UBS: Vietnam grows faster than China but with many risks

Workers work in a garment factory in Dong Hoi city (Quang Binh).

The Swiss-based global financial group UBS said that Vietnam’s economy grew faster than China last year and still has “huge potential.” However, UBS believes that investors in Vietnam still face some potential risks.

Mr. Kelvin Tay, Regional Investment Director of UBS Global Wealth Management, told CNBC on February 10 that Vietnam’s economic outlook looks positive as Vietnam has been one of the most active economies in Asia with the best performance in the past year and among the few countries that have achieved record growth despite the impact of the COVID-19 pandemic.

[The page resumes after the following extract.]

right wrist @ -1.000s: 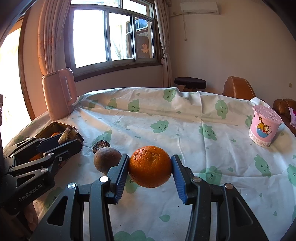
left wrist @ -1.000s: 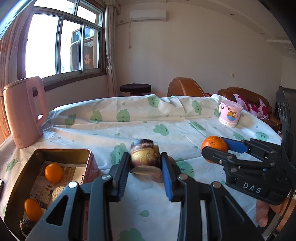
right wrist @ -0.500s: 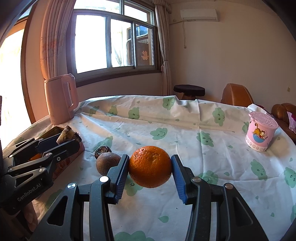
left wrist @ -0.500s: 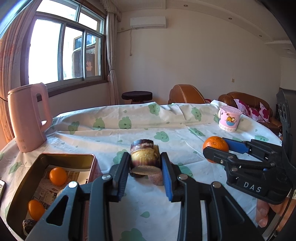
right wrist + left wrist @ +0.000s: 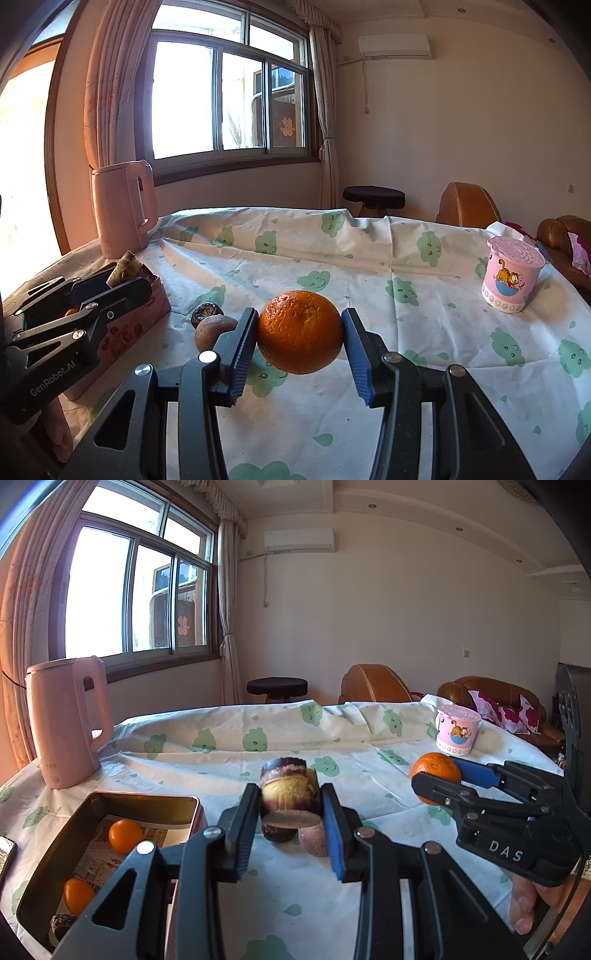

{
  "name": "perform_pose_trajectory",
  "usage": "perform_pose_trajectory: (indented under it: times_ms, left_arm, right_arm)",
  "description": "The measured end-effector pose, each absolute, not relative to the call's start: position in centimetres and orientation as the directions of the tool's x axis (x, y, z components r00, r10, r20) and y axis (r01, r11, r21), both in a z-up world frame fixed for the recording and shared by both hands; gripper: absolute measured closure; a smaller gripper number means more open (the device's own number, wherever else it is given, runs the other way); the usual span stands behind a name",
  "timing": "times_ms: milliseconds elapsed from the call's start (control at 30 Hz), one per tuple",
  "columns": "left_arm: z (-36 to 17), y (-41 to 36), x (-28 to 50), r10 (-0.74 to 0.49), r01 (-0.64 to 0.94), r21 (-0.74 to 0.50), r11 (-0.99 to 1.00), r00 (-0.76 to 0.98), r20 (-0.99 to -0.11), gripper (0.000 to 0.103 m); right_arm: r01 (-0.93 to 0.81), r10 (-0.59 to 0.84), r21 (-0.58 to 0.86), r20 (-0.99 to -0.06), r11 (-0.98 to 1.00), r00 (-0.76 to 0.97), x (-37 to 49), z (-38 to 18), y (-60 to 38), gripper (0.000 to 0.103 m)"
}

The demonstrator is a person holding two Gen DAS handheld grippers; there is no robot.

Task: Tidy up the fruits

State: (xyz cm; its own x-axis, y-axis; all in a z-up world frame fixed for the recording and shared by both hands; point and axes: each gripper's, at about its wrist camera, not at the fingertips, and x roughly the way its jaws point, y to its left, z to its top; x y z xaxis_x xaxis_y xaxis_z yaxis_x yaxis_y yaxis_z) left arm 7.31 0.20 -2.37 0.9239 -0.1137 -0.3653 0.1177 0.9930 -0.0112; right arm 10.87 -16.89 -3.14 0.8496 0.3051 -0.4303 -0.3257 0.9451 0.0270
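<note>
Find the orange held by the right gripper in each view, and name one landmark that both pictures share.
Left wrist view: the orange sits at the right, above the tablecloth, clamped in the right gripper, which reaches in from the right edge.
Right wrist view: the orange fills the centre, pressed between the two jaws of the right gripper.
Shared landmark: the pink cartoon cup stands on the tablecloth, to the right of the orange in both views.

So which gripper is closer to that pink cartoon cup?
Right. The right gripper, holding an orange, sits nearer the pink cartoon cup; the left gripper is farther left, beside the metal tin.
</note>
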Motion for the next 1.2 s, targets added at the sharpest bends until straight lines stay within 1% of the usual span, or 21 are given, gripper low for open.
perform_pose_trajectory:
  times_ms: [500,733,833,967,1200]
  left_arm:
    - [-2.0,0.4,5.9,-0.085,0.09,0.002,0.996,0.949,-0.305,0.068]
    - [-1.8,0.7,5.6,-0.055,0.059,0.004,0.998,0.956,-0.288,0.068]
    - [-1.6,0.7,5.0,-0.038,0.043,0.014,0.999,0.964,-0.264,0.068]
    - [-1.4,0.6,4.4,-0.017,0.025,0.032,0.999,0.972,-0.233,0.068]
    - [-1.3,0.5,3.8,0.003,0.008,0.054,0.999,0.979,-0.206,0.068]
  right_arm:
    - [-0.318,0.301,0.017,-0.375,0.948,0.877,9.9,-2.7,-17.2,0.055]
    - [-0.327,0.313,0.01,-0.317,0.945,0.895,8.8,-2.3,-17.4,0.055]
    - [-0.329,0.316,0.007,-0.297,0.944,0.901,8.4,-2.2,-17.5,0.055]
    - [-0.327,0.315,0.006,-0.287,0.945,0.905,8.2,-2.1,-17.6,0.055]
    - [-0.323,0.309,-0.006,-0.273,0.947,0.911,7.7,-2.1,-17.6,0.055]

Vietnam is a market we like,” said Mr. Tay on CNBC’s “Squawk Box Asia” program.

It’s an economy that we think has great potential,” he noted, adding that the country’s growth rate is “far ahead” of its regional peers.

Vietnam gained 2.9% growth in 2020, only behind Taiwan with 2.98% growth.

Last month, China released its 2020 economic growth report, whereby its gross domestic product (GDP) increased by 2.3%.

In recent years, Vietnam is seen as an alternative manufacturing hub for companies wishing to move production out of China to avoid the effects of trade tensions between Beijing and Washington, according to CNBC.

Japanese Prime Minister Yoshihide and National Assembly Chairwoman Nguyen Thi Kim Ngan in Hanoi on October 19, 2020.

The majority of Japanese companies in Vietnam say they want to expand production here to reduce their dependence on China.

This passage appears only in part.